§ **Given data**
^^^^^^^^

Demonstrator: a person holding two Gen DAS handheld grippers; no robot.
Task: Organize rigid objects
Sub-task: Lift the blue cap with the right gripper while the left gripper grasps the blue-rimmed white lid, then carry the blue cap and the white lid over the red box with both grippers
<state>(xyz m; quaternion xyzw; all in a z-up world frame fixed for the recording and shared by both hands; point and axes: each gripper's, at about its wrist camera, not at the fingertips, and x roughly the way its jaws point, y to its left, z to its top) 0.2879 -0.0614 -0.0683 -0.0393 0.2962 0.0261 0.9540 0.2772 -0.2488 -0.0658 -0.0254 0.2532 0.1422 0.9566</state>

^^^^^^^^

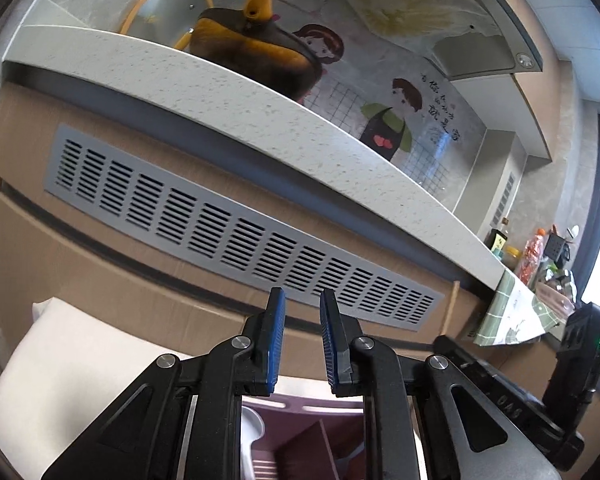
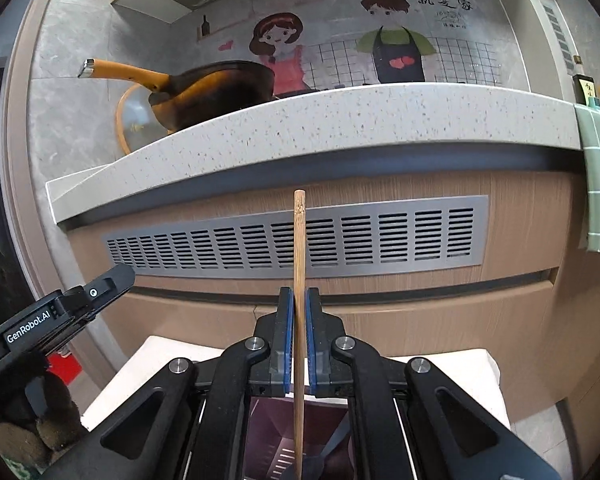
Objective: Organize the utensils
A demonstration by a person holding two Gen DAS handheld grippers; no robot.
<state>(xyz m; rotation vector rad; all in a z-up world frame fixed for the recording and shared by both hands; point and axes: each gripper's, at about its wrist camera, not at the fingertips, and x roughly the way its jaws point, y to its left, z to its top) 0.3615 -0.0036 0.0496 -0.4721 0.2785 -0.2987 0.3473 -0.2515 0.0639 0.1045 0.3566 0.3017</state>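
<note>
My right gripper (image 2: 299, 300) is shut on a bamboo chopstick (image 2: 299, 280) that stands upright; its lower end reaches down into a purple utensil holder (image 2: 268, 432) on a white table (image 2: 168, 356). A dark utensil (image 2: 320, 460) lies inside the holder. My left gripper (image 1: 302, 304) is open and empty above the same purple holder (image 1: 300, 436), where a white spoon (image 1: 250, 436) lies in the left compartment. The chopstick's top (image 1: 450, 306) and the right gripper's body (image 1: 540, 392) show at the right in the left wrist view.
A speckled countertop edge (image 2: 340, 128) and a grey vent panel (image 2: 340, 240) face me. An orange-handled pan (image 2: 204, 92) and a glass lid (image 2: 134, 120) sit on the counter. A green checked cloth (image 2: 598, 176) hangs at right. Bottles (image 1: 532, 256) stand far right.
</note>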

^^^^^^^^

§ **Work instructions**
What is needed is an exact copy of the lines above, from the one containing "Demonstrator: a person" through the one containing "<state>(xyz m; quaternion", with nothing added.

§ **Answer section**
Demonstrator: a person holding two Gen DAS handheld grippers; no robot.
Task: Organize rigid objects
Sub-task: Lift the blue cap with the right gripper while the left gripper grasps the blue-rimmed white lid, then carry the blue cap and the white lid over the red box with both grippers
<state>(xyz m; quaternion xyzw; all in a z-up world frame fixed for the recording and shared by both hands; point and axes: each gripper's, at about its wrist camera, not at the fingertips, and x roughly the way its jaws point, y to its left, z to its top) 0.2879 -0.0614 -0.0683 -0.0393 0.2962 0.0261 0.9540 0.2772 -0.2488 -0.0658 -0.0254 0.2532 0.1422 0.9566</state>

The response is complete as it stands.